Christopher A. Perdue, Assistant Attorney General, argued the cause for respondent. Also on the brief were Ellen F. Rosenblum, Attorney General, and Benjamin Gutman, Solicitor General.

Before Hadlock, Presiding Judge, and DeHoog, Judge, and Aoyagi, Judge.

AOYAGI, J.

In this juvenile dependency case, mother appeals a disposition judgment ordering her to submit to a psychological evaluation. The Department of Human Services (DHS) requested the evaluation to help it determine whether there is a mental-health component to mother neglecting her three-year-old child, D. Mother argues that there is no rational relationship between the ordered evaluation and the jurisdictional bases and that the juvenile court therefore exceeded its authority under ORS 419B.337(2). DHS contends that the evidence was sufficient to meet the low threshold to establish a rational relationship. As discussed below, we agree with DHS that the minimal standard for a rational relationship is met. In so ruling, we limit our consideration to ORS 419B.337(2) and do not consider mother’s untimely-raised alternative argument that the court should have applied ORS 419B.387 instead of or in addition to ORS 419B.337(2). Accordingly, we affirm.

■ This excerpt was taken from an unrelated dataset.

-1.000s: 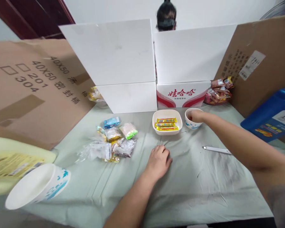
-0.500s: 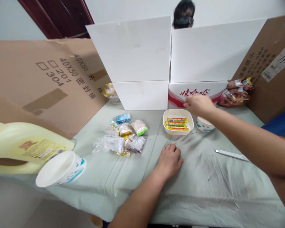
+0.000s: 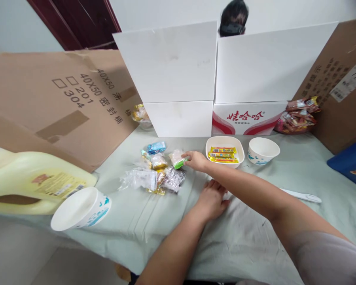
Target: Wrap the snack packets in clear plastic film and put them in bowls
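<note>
The fingers of my right hand (image 3: 197,161) are closed on the edge of a clear snack packet with a green end (image 3: 178,159), at the right of a small heap. Also in the heap are a blue packet (image 3: 156,147), a dark-flecked clear packet (image 3: 173,180), a whitish clear packet (image 3: 142,179) and a yellowish packet (image 3: 158,161). Below the right forearm, my left hand (image 3: 213,200) lies palm down on the cloth, holding nothing. Right of the heap, a cream plastic tub (image 3: 240,147) holds several yellow stick packets (image 3: 222,155).
A white paper bowl (image 3: 262,152) stands right of the tub; another bowl (image 3: 80,209) tilts at front left beside a yellow jug (image 3: 41,174). A white box cutter (image 3: 302,195) lies at right. White boards (image 3: 178,63) and cartons (image 3: 86,95) enclose the table. A person's head shows behind.
My right hand has swung left from above the right paper bowl to the heap and taken hold of the green-ended packet. My left hand stays on the cloth.
</note>
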The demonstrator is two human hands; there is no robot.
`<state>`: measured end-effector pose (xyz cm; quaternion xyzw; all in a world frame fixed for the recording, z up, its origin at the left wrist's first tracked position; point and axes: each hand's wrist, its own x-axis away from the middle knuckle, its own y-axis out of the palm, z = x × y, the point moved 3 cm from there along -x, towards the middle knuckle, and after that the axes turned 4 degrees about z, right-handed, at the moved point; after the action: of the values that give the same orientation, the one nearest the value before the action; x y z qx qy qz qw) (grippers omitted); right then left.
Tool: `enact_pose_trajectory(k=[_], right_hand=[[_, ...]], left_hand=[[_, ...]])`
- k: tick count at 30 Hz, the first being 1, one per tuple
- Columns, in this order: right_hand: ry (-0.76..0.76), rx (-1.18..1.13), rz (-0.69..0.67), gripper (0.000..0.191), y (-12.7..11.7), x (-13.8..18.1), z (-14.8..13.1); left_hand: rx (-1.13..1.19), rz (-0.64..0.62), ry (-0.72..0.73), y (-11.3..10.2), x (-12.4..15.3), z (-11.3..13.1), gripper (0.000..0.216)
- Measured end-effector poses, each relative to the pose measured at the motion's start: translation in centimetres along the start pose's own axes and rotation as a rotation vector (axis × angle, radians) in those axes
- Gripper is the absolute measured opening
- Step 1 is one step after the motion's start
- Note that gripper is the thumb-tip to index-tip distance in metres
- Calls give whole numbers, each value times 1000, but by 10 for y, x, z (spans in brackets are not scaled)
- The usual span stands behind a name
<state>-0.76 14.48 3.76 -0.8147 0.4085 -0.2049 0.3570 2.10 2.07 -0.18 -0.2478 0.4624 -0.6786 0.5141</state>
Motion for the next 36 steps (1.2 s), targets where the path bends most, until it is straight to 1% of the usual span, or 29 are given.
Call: enact_pose_trajectory(k=[3,6,7,9,11,13,16,19,21,23,24,26,27,29,31,33,36], right_hand=[[20,-45,47,38,-15,23,7],[-3,-121,43,36,-36,67,24],[-43,-191,21,36,-44,84,31],[-140,-353,-5,34,-64,122,49],[-210,-436,-42,32,-84,157,72],[-192,-442,-55,29,-98,185,100],[-106,-325,5,27,-107,211,143],[-59,-164,149,30,-108,227,173],[-39,-65,283,31,-109,237,186],[-9,56,423,29,-112,249,195],[12,129,472,27,-114,256,199],[61,277,507,27,-117,268,209],[84,341,499,28,-117,272,213],[110,434,472,26,-117,277,218],[87,461,468,23,-115,276,214],[7,410,491,25,-109,269,196],[-168,307,507,27,-94,255,156]], left_hand=[[-25,19,12,0,1,0,22],[-64,44,44,3,2,-3,18],[-68,57,54,5,2,-5,18],[-54,94,82,9,2,-7,22],[-38,139,126,13,2,-7,31],[-58,168,149,15,1,-5,37],[-123,155,122,13,0,-1,27],[-103,147,97,8,-1,1,17],[-51,172,79,7,-2,-1,13],[-2,219,62,7,-2,-4,10],[20,251,62,7,-2,-5,10],[56,318,89,7,-1,-5,16],[66,335,122,8,0,-3,24],[65,304,208,10,2,2,44],[43,206,285,13,3,8,57],[25,125,321,14,4,11,58],[41,108,330,12,3,13,50]])
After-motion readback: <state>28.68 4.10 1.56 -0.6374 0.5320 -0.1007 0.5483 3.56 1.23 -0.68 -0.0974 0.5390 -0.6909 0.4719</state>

We review the juvenile court’s legal conclusions for errors of law and its findings for any evidence. Dept. of Human Services v. B. W. , 249 Or.App. 123, 125, 275 P.3d 989 (2012).

D was born in 2014. Father is incarcerated in Michigan and is unavailable as a custodial resource; he is not a party to this appeal. Mother lives in Oregon and has been D’s primary caregiver, but she is addicted to methamphetamine. In May 2017, police responded to a domestic violence incident between mother and her boyfriend and, later the same month, to a report of loud pounding from mother’s apartment and a possible theft. D was present on both occasions. After those incidents, DHS received multiple reports about D’s living situation, including that D was living at one point in a vehicle with mother and her boyfriend, despite a no-contact order; that D was living in a home where a "huge amount" of methamphetamine use was happening and where drug paraphernalia was within D’s reach; and that D was living at another time with mother’s sister and her partner, who had a sex abuse conviction. In October 2017, DHS located D and removed him from mother’s care. Upon removal, D tested positive for methamphetamine. He was covered in scars, was thin, and suffered gastrointestinal problems. One of D’s foster parents—with whom D has been living since about a week after the removal—testified that D was "extremely violent" and "very afraid" when he arrived and repeatedly attacked his foster parents and other people. He was "afraid of everybody and everything and hit everybody." Before scheduled visits with mother, D would express happiness initially but later say that mother was "mean," ask whether mother was "going to freak out on [him]," ask if mother was going to hurt him, and express fear of being left alone with mother.

In January 2018, the juvenile court asserted jurisdiction over D on three bases: (1) "mother has exposed child to unsafe and unsanitary living conditions, including exposure to drugs, drug paraphernalia, and unsafe persons"; (2) "mother has left child with unsafe caregivers without making appropriate plans for the care of the child"; and (3) mother has "an alcohol and/or drug problem which impairs her ability to safely parent" child. Mother admitted to those jurisdictional bases. Mother objected, however, to DHS’s request that she be ordered to undergo a psychological evaluation. Mother, who was 20 years old at the time of the jurisdictional hearing, argued that the cause of her poor parenting was obvious—her untreated use of methamphetamine for approximately two years—and that there was no need for a psychological evaluation.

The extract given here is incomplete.